[What to work on]:
Where a line of the data holds the word "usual", copy that line.

***** The input *****

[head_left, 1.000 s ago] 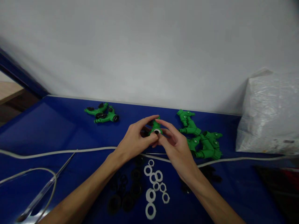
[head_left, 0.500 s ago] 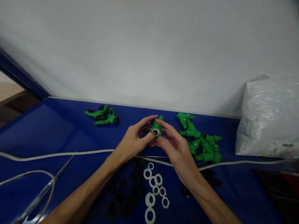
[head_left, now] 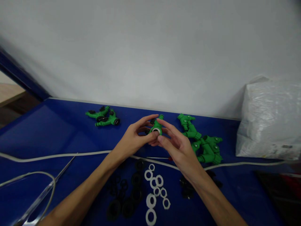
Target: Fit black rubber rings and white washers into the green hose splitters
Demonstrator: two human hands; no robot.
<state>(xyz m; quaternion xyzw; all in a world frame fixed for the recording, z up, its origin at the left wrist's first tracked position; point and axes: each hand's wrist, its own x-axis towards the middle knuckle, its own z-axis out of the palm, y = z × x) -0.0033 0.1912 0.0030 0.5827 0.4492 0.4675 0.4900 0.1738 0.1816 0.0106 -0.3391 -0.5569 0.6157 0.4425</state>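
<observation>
View: single, head-worn | Position: above near edge of blue table | Facing: forward and down toward white wall behind table | Range: close, arm's reach | Framing: table fills lower half, wall upper half

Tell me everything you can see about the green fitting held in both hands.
The green fitting looks like moulded plastic, a small branched connector much like those lying on the blue table. Its round end faces the camera, with a white ring seated in the opening. A narrower green stub points up and away. It is held above the table, pinched between the left hand and the right hand, whose fingertips cover its sides.
</observation>
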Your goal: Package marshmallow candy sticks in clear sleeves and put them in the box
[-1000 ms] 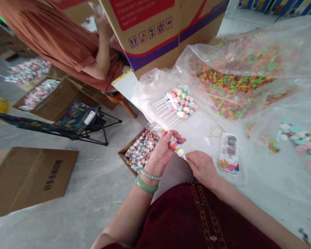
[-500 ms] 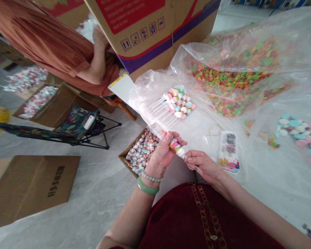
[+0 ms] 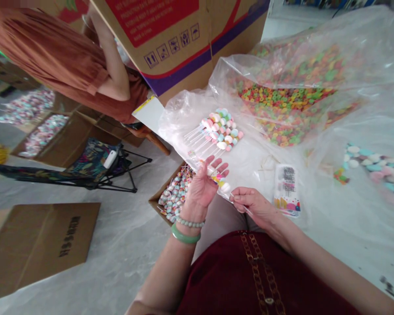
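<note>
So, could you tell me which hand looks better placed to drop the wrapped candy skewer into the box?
Probably the left hand: it cradles the wrapped candy skewer right beside the box, while the right hand only pinches the stick end.

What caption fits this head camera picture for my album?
Left hand open under a candy skewer, right hand pinching its stick, above a box of wrapped skewers.

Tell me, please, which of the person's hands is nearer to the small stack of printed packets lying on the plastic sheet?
The right hand. It pinches a candy stick just left of the printed packets. The left hand is farther left, fingers spread around the candy end.
</note>
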A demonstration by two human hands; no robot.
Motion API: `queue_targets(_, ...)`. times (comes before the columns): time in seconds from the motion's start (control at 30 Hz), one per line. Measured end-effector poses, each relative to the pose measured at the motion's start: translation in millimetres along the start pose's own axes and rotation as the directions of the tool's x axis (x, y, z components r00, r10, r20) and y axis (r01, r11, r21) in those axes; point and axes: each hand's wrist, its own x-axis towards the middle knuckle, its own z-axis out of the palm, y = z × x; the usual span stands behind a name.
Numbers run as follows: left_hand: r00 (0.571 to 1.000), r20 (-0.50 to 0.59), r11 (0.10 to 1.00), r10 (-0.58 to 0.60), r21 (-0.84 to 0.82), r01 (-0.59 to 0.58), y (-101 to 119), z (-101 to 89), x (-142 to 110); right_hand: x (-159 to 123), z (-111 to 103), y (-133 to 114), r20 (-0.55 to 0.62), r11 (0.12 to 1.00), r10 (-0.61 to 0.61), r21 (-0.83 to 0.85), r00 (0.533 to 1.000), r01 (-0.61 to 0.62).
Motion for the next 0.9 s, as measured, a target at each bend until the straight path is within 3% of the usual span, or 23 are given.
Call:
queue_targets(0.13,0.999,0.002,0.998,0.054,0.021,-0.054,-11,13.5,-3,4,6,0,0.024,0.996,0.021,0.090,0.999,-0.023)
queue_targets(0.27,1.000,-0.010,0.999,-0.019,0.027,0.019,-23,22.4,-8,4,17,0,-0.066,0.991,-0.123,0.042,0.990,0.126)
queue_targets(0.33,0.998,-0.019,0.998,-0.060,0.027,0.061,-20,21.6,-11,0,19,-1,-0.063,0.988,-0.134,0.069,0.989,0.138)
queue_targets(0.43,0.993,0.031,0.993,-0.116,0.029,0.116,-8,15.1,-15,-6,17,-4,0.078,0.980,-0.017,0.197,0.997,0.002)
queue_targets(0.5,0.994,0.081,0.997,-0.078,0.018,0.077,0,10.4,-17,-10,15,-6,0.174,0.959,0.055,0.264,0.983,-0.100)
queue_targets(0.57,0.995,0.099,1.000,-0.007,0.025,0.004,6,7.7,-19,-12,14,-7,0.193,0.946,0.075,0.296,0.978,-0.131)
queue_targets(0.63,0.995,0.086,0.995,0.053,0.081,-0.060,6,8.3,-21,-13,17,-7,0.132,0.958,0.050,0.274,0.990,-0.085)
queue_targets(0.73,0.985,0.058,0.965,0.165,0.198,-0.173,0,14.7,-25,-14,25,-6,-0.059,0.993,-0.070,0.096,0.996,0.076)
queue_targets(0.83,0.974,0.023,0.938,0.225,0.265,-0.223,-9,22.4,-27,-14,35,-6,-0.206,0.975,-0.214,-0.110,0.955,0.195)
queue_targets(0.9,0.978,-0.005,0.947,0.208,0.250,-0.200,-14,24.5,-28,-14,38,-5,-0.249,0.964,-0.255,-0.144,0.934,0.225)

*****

[Solution]:
Motion API: `queue_targets(_, ...)`. times (comes before the columns): time in seconds from the motion's start (control at 30 Hz), one per line. Measured end-effector poses, each relative to the pose measured at the motion's start: translation in millimetres along the start pose's own axes and rotation as the directions of the tool's x axis (x, y, z components r00, r10, r20) and y axis (r01, r11, r21) in those axes; point and axes: each hand's wrist, its own x-axis towards the middle knuckle, its own z-axis out of the palm, y = z × x; the usual span stands behind a name.
Motion for the next 0.9 s, as measured, a target at each bend until the straight path is within 3% of the usual span, or 23 are given.

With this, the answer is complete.